╭─ Exercise data

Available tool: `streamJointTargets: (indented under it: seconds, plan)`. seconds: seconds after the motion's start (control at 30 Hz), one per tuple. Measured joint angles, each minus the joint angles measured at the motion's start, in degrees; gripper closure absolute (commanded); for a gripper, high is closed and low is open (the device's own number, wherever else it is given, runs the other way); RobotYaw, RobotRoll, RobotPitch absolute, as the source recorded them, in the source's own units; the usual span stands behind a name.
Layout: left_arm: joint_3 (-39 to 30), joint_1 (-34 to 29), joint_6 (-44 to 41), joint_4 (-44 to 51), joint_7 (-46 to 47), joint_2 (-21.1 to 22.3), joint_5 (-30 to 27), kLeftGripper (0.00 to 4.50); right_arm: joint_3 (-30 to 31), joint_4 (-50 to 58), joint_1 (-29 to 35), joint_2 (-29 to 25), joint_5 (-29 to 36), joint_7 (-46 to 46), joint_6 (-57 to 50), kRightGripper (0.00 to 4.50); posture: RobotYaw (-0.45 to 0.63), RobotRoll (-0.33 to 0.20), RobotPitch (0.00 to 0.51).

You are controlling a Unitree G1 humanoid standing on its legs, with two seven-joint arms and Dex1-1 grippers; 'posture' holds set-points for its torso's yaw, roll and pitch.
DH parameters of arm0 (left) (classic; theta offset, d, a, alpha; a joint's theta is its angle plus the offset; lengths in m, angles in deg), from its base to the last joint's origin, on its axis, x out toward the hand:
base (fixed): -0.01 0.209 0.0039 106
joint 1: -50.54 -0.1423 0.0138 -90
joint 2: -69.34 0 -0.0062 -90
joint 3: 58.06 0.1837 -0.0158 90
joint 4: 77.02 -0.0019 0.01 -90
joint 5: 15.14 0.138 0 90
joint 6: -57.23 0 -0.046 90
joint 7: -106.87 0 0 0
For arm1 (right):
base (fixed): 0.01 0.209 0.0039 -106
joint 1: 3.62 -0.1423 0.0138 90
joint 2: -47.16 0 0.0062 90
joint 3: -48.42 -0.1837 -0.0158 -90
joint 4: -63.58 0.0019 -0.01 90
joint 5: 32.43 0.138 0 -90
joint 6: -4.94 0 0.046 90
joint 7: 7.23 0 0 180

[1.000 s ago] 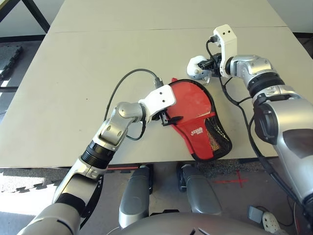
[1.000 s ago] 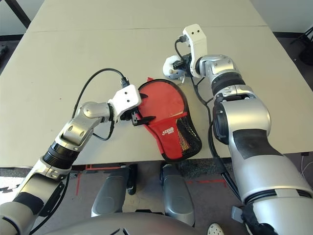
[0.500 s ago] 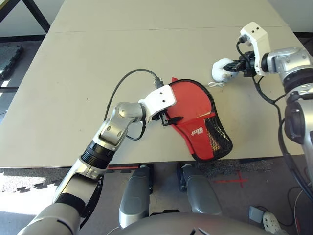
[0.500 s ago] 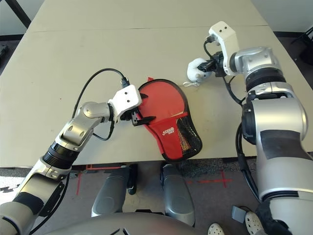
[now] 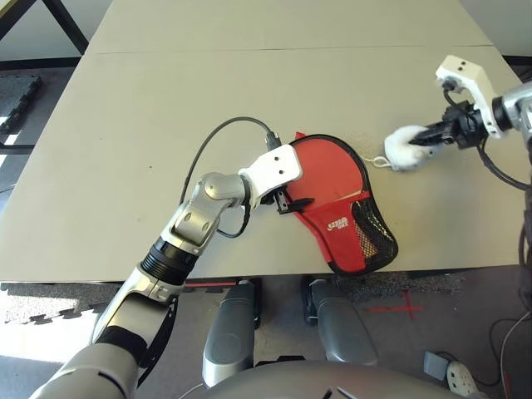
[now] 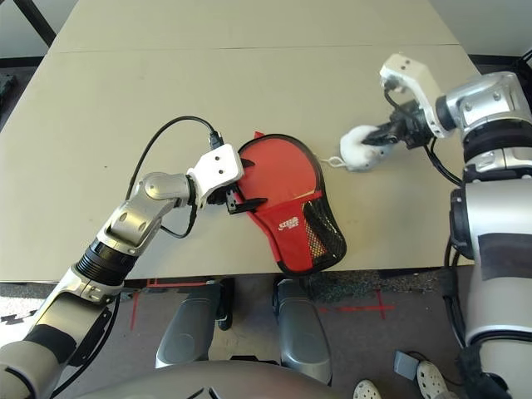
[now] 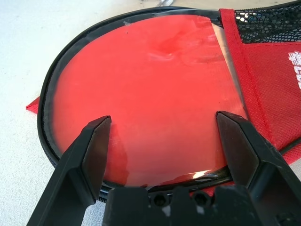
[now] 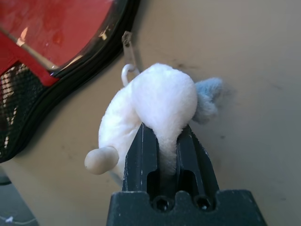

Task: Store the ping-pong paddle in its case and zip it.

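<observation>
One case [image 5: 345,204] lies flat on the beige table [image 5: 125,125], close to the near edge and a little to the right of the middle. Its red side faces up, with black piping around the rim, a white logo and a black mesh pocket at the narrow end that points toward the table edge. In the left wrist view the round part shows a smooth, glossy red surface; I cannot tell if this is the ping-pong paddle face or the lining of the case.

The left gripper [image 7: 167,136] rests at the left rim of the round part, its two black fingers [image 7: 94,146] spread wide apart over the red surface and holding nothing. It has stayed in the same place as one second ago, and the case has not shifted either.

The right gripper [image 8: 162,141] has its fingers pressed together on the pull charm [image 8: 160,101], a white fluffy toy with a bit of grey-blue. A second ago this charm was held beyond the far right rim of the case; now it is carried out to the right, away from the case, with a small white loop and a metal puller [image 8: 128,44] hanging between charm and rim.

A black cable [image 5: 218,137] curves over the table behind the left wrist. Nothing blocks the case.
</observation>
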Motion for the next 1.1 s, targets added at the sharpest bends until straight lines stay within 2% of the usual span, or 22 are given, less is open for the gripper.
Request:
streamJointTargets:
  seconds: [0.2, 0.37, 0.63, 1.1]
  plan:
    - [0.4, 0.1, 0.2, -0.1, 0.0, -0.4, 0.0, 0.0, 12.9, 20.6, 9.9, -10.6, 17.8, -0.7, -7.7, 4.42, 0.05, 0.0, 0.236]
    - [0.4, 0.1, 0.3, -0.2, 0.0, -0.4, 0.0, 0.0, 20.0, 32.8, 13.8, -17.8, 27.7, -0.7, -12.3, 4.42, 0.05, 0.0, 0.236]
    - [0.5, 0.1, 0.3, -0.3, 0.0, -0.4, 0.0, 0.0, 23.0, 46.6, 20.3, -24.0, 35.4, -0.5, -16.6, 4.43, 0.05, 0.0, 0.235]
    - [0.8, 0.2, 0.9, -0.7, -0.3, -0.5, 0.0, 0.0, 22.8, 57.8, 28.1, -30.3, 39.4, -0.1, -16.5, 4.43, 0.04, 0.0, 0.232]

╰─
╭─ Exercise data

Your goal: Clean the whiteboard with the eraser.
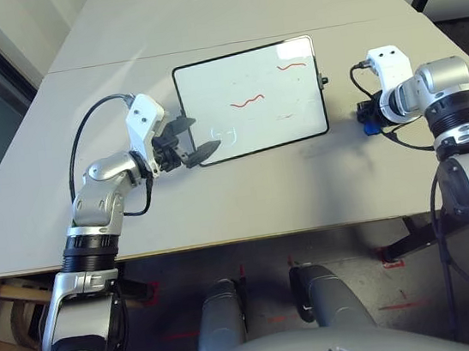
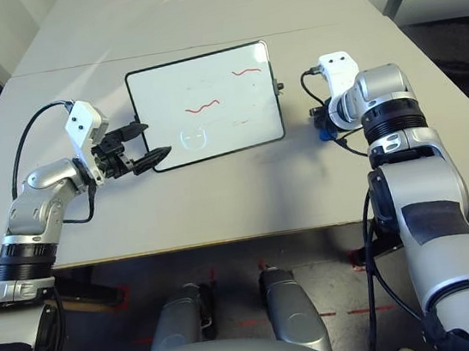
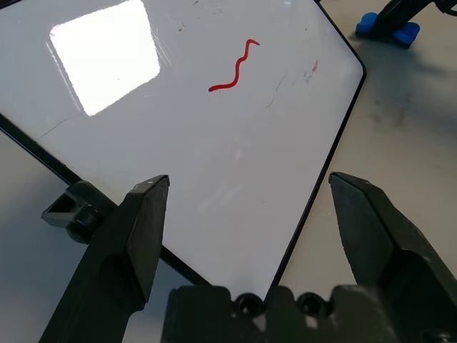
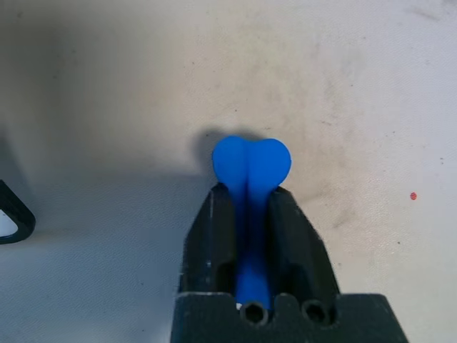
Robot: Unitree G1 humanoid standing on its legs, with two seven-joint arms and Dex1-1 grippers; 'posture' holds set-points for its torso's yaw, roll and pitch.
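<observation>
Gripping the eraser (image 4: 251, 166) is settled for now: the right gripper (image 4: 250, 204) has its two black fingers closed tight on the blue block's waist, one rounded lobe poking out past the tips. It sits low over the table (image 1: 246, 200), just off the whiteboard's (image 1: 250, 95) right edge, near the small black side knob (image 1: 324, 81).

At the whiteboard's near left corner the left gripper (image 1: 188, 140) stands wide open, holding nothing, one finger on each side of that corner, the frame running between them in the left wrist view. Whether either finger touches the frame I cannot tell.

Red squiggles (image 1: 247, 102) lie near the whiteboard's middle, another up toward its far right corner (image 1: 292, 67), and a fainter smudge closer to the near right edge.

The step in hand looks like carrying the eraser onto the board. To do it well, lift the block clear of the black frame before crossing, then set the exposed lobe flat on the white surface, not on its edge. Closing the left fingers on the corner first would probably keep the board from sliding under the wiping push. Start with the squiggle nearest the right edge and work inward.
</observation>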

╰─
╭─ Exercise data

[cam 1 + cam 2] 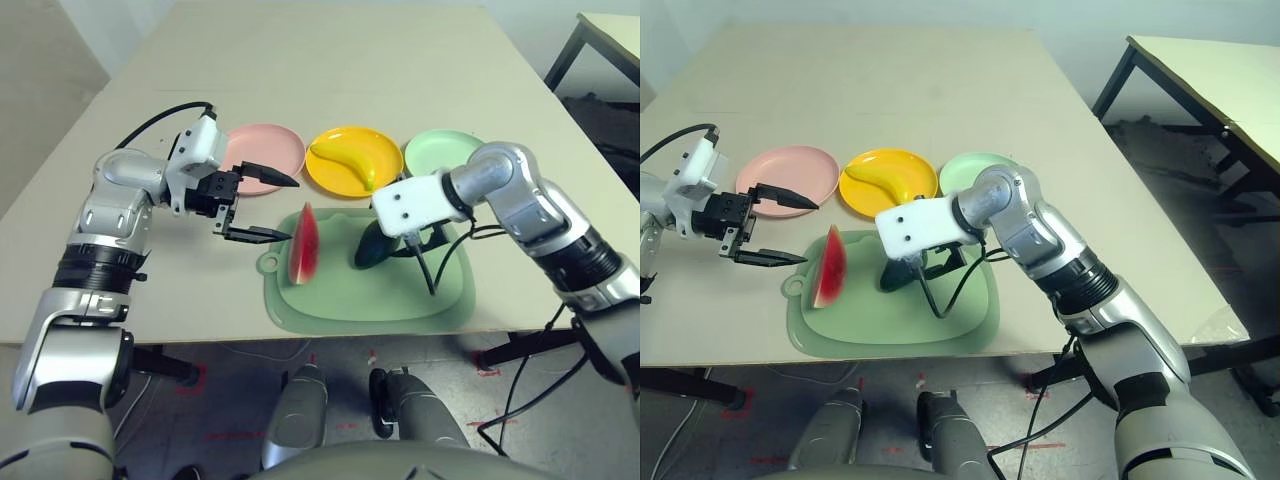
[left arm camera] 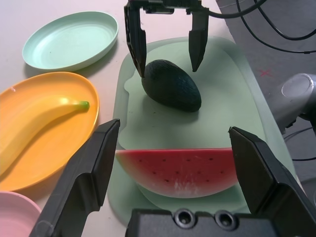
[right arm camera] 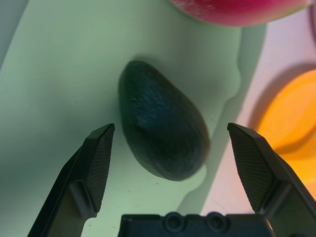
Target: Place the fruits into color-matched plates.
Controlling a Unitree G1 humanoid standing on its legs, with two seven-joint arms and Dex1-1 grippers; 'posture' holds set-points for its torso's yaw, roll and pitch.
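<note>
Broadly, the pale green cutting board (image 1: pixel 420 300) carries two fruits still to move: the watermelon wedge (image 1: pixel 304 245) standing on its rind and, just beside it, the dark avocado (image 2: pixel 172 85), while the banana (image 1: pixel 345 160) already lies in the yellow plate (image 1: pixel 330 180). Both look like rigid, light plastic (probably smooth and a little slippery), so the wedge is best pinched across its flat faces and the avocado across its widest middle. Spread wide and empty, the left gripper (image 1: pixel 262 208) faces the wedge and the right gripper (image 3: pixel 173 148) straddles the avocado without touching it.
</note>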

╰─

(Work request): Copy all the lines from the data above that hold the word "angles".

(Result for this exercise):
Available tool: `streamJointTargets: (indented under it: seconds, plan)`. seconds: seconds after the motion's start (control at 30 Hz), one per tuple. Measured joint angles, each minus the joint angles measured at the motion's start, in degrees; gripper closure absolute (commanded); for a gripper, high is closed and low is open (the device's own number, wherever else it is given, runs the other way); RobotYaw, RobotRoll, RobotPitch absolute, as the source recorded them, in the source's own units; the usual span stands behind a name.
DH parameters of arm0 (left) (classic; theta offset, d, a, alpha; a joint's theta is its angle plus the offset; lengths in m, angles in deg), from its base to the last joint's origin, on its axis, x out toward the hand:

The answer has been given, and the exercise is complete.